Rigorous rules to prevent climate change from causing catastrophic economic damage are set to be imposed on asset managers, pension funds and insurance companies in Europe.
The proposals by the European Commission will impose extra costs on asset managers.
Huge new investment, estimated at €180bn a year until 2030, will be required for Europe to meet the ambitious goals to limit global warming agreed at a landmark conference in Paris in 2015.
The commission is determined to make it easier for savers to buy trustworthy green financial products to help meet the Paris targets. It has suggested that funds could have new green labels, similar to those rating the energy efficiency of domestic appliances such as fridges.
Investment managers will also have to consider environmental risks as a part of their duty to act in the best interest of clients and to disclose how future returns may be affected by climate change.
Valdis Dombrovskis, the EC vice-president who oversees financial services and former prime minister of Latvia, warned last month that “time was running out” to respond to the threat of climate change.
“The Titanic could not turn to avoid the iceberg at the last minute. We will soon be in a very similar situation,” said Mr Dombrovskis.
The EC also plans to establish a sector classification system to determine which economic activities are good for the environment.
It is concerned that “ greenwashing”, the classification of unsuitable products as environmentally sustainable, has been facilitated by differences in current rules.
This initiative is intended as the foundation of a European single market for sustainable investment.
New low-carbon and positive carbon impact indices may be developed as sustainable investment benchmarks and retail investors asked about environmental preferences when they are assessed by financial professionals.
Christian Thimann, a senior adviser at French insurer Axa, has acted as one of the driving forces behind the policies in his role as chairman of the EU’s expert group on sustainable finance.

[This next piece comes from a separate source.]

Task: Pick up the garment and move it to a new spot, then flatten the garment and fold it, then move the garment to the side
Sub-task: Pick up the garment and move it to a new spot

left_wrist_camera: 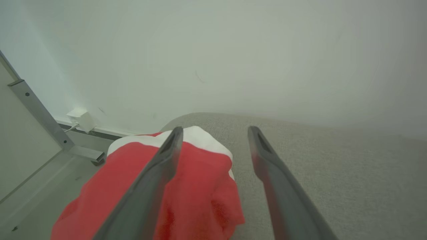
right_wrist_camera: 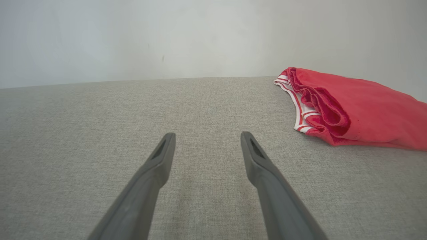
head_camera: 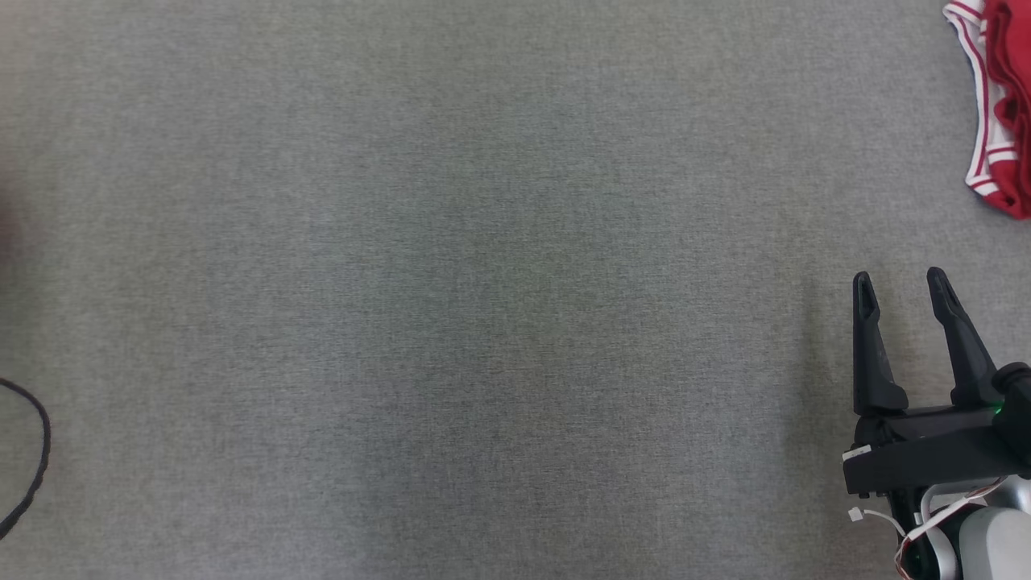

Environmental risks, says Mr Thimann, are widely mispriced across Europe’s energy, transport and food production sectors. He argues that asset managers are “uniquely placed” to help capital flow towards more sustainable investments.
“Embedding sustainability into stewardship codes and asset management agreements, requiring fund managers to disclose how they integrate environmental, social and governance factors into their strategies and how they vote on ESG issues, are all part of the measures that could be pursued,” says Mr Thimann.
Policymakers face a race against time as the aim is for the proposals to become law before the elections to the European Parliament next May.
Andrew Howard, head of sustainable research at Schroders, the UK-listed asset manager, says it will be vital to stop new disclosure requirements from becoming tickbox exercises rather than leading to meaningful improvements in transparency.
“There is a real need to close down opportunities for greenwashing and marketing being deployed in place of tangible action,” says Mr Howard.
Narrow definitions of suitable green investments under the EC’s proposed taxonomy raise the risk that policymakers miss the opportunity to influence the wider financial system, according to Schroders. “The full spectrum of investment activities needs to change given the scale of the [environmental] challenge,” says Mr Howard.
Wim van Hyfte, global head of responsible investments at Candriam, the €112bn European asset manager, said there was a “real risk of disappointment” due to the narrow focus of the proposals.
“A sustainable economic system needs to be organised differently, using the legislative and tax systems, subsidies and regulations to align economic activity with sustainable development,” said Mr van Hyfte.
Ian Simm, chief executive of Impax Asset Management, an £11bn sustainable investment specialist, says that encouraging investors to focus sharply on climate change should lead to improvements in risk adjusted returns over time.
He believes that policymakers can do more to stimulate demand for renewable energy, green real estate and electric vehicles.
“A lot more could be done through public-private partnerships to attract more capital to sustainable investment projects,” says Mr Simm.
A study published this month in the journal Nature Climate Change warned that between $1tn and $4tn could be wiped off global wealth due to “stranded assets” — fossil fuel reserves that will not be burnt because of improvements in energy efficiency.
“Divestment from fossil fuels is both prudent and necessary. Investment and pension funds need to evaluate how much of their money is in fossil fuel assets and reassess those risks,” says Jean-François Mercure, the lead author of the study, who is employed by Radboud and Cambridge universities.
Caroline Escott, a senior policy officer at the Pensions and Lifetime Savings Association, which represents the interests of 1,300 UK retirement funds, says that it is imperative for that pension fiduciaries consider the effect that climate change could have on their investment portfolios.
“Pension funds should consider voting against directors that are not doing enough to limit the risk of climate change on their business models,” says Ms Escott.